Task description - Please write out the data exactly, line by line.

Material provided -
───

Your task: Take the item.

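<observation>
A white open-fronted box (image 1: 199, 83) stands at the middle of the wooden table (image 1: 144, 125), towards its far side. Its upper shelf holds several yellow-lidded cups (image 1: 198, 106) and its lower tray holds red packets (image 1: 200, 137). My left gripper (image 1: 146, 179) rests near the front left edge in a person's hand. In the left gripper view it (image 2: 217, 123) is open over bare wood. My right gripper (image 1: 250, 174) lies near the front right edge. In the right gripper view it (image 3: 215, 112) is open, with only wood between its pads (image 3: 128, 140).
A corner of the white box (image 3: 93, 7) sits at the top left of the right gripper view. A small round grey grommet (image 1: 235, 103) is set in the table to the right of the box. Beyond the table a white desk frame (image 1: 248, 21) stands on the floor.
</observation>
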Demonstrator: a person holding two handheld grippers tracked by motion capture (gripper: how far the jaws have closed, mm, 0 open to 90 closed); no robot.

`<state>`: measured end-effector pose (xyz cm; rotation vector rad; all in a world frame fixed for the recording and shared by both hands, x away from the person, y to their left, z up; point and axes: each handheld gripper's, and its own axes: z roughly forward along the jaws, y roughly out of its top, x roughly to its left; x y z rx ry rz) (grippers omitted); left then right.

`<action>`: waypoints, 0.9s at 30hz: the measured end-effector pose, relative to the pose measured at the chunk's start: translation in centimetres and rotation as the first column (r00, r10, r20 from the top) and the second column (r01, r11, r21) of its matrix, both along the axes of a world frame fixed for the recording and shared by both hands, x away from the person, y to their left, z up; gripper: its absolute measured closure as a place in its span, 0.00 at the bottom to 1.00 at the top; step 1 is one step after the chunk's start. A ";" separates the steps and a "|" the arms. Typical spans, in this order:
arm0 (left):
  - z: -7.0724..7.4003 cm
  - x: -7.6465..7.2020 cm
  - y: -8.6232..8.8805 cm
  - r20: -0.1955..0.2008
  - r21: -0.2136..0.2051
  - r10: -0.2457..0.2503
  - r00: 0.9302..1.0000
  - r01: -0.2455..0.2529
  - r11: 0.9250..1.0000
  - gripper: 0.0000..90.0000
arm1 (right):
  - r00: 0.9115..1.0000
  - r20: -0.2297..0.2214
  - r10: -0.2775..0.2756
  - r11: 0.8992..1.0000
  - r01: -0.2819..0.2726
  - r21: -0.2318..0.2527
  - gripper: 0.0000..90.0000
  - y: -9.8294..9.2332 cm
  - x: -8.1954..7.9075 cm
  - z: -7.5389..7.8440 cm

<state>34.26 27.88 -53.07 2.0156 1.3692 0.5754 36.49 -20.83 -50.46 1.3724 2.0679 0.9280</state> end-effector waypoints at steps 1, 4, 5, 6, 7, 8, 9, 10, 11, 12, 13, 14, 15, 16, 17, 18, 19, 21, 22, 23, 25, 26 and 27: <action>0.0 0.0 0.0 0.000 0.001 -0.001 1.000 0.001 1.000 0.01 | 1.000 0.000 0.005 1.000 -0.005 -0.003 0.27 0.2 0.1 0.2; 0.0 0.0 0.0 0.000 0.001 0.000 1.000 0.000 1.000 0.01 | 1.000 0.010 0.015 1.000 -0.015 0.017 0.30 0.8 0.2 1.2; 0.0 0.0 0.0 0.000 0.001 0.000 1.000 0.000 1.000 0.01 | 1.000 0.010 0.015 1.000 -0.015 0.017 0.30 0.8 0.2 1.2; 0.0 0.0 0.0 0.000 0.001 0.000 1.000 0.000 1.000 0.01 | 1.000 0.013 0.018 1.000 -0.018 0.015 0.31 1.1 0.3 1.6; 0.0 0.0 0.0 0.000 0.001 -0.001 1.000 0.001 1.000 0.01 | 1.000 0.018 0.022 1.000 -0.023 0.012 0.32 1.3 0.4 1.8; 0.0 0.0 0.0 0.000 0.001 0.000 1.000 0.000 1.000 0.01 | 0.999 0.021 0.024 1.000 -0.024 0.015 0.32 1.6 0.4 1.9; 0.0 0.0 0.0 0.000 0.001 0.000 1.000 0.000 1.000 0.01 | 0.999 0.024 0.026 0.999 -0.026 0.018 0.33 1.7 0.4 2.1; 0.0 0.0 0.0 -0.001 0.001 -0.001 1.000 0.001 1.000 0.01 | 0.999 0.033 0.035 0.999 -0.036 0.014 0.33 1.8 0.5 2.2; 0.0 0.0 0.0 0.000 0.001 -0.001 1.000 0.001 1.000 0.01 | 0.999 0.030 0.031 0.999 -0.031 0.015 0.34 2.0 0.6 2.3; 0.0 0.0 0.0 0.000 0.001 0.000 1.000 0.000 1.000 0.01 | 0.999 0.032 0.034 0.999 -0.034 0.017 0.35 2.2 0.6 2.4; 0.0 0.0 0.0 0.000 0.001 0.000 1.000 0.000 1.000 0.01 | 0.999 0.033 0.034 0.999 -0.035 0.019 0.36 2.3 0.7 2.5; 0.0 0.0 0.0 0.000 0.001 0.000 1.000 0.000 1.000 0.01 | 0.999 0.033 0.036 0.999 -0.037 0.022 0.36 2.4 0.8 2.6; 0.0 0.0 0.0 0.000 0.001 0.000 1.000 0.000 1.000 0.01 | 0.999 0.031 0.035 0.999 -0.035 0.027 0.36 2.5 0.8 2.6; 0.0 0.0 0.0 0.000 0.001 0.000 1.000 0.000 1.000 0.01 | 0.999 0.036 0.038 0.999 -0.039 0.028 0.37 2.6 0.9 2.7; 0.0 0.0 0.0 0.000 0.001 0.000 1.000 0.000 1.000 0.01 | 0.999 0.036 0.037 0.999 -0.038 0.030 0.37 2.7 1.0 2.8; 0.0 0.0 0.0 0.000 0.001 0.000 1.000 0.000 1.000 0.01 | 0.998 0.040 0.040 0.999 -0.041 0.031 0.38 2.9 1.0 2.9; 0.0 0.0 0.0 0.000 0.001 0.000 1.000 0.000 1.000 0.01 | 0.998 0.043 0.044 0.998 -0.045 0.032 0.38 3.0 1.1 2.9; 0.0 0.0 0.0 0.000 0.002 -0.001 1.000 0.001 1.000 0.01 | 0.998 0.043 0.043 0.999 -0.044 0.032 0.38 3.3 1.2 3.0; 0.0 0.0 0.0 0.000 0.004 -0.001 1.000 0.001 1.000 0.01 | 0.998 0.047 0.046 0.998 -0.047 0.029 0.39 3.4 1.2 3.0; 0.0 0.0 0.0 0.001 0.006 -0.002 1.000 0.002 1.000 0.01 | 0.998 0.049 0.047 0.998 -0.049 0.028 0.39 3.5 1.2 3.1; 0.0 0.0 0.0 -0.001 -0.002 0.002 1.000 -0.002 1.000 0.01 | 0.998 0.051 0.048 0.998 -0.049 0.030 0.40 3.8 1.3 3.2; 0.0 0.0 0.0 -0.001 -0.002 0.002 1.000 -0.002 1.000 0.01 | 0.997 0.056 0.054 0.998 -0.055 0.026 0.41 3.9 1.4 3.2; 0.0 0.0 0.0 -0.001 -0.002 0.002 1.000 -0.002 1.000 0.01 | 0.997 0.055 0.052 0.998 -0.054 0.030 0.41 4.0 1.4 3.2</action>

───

Response -
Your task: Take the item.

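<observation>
A white open-fronted box (image 1: 199, 83) stands at the middle of the wooden table (image 1: 144, 125), towards its far side. Its upper shelf holds several yellow-lidded cups (image 1: 198, 106) and its lower tray holds red packets (image 1: 200, 137). My left gripper (image 1: 146, 179) rests near the front left edge in a person's hand. In the left gripper view it (image 2: 217, 123) is open over bare wood. My right gripper (image 1: 250, 174) lies near the front right edge. In the right gripper view it (image 3: 215, 112) is open, with only wood between its pads (image 3: 128, 140).
A corner of the white box (image 3: 93, 7) sits at the top left of the right gripper view. A small round grey grommet (image 1: 235, 103) is set in the table to the right of the box. Beyond the table a white desk frame (image 1: 248, 21) stands on the floor.
</observation>
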Demonstrator: a person holding two handheld grippers tracked by motion capture (gripper: how far the jaws have closed, mm, 0 open to 90 closed); no robot.

`<state>`: measured end-effector pose (xyz cm; rotation vector rad; all in a world frame fixed for the recording and shared by both hands, x away from the person, y to their left, z up; point and axes: each handheld gripper's, and its own axes: z roughly forward along the jaws, y roughly out of its top, x roughly to its left; x y z rx ry rz) (grippers omitted); left then right.

`<action>`: waypoints, 0.9s at 30hz: the measured end-effector pose, relative to the pose measured at the chunk's start: translation in centimetres and rotation as the first column (r00, r10, r20 from the top) and the second column (r01, r11, r21) of its matrix, both along the axes of a world frame fixed for the recording and shared by both hands, x away from the person, y to their left, z up; gripper: its absolute measured closure as a place in its span, 0.00 at the bottom to 1.00 at the top; step 1 is one step after the chunk's start. A ";" separates the steps and a "|" the arms. Typical spans, in this order:
arm0 (left):
  - z: -7.0724..7.4003 cm
  - x: -7.6465..7.2020 cm
  - y: -8.6232..8.8805 cm
  - r20: -0.1955..0.2008
  - r21: -0.2136..0.2051
  - r10: -0.2457..0.2503
  - r00: 0.9302..1.0000
  - r01: -0.2455..0.2529
  - r11: 0.9250..1.0000
  - gripper: 0.0000..90.0000
arm1 (right):
  - r00: 0.9115..1.0000
  - r20: -0.2297..0.2214
  - r10: -0.2775..0.2756
  - r11: 0.8992..1.0000
  - r01: -0.2819..0.2726
  - r21: -0.2318..0.2527
  - gripper: 0.0000..90.0000
  - y: -9.8294..9.2332 cm
  - x: -8.1954..7.9075 cm
  - z: -7.5389..7.8440 cm

<state>34.26 27.88 -53.07 2.0156 1.3692 0.5754 36.49 -20.83 -50.46 1.3724 2.0679 0.9280</state> end-effector waypoints at steps 1, 4, 5, 6, 7, 8, 9, 10, 11, 12, 13, 14, 15, 16, 17, 18, 19, 21, 22, 23, 25, 26 and 27: <action>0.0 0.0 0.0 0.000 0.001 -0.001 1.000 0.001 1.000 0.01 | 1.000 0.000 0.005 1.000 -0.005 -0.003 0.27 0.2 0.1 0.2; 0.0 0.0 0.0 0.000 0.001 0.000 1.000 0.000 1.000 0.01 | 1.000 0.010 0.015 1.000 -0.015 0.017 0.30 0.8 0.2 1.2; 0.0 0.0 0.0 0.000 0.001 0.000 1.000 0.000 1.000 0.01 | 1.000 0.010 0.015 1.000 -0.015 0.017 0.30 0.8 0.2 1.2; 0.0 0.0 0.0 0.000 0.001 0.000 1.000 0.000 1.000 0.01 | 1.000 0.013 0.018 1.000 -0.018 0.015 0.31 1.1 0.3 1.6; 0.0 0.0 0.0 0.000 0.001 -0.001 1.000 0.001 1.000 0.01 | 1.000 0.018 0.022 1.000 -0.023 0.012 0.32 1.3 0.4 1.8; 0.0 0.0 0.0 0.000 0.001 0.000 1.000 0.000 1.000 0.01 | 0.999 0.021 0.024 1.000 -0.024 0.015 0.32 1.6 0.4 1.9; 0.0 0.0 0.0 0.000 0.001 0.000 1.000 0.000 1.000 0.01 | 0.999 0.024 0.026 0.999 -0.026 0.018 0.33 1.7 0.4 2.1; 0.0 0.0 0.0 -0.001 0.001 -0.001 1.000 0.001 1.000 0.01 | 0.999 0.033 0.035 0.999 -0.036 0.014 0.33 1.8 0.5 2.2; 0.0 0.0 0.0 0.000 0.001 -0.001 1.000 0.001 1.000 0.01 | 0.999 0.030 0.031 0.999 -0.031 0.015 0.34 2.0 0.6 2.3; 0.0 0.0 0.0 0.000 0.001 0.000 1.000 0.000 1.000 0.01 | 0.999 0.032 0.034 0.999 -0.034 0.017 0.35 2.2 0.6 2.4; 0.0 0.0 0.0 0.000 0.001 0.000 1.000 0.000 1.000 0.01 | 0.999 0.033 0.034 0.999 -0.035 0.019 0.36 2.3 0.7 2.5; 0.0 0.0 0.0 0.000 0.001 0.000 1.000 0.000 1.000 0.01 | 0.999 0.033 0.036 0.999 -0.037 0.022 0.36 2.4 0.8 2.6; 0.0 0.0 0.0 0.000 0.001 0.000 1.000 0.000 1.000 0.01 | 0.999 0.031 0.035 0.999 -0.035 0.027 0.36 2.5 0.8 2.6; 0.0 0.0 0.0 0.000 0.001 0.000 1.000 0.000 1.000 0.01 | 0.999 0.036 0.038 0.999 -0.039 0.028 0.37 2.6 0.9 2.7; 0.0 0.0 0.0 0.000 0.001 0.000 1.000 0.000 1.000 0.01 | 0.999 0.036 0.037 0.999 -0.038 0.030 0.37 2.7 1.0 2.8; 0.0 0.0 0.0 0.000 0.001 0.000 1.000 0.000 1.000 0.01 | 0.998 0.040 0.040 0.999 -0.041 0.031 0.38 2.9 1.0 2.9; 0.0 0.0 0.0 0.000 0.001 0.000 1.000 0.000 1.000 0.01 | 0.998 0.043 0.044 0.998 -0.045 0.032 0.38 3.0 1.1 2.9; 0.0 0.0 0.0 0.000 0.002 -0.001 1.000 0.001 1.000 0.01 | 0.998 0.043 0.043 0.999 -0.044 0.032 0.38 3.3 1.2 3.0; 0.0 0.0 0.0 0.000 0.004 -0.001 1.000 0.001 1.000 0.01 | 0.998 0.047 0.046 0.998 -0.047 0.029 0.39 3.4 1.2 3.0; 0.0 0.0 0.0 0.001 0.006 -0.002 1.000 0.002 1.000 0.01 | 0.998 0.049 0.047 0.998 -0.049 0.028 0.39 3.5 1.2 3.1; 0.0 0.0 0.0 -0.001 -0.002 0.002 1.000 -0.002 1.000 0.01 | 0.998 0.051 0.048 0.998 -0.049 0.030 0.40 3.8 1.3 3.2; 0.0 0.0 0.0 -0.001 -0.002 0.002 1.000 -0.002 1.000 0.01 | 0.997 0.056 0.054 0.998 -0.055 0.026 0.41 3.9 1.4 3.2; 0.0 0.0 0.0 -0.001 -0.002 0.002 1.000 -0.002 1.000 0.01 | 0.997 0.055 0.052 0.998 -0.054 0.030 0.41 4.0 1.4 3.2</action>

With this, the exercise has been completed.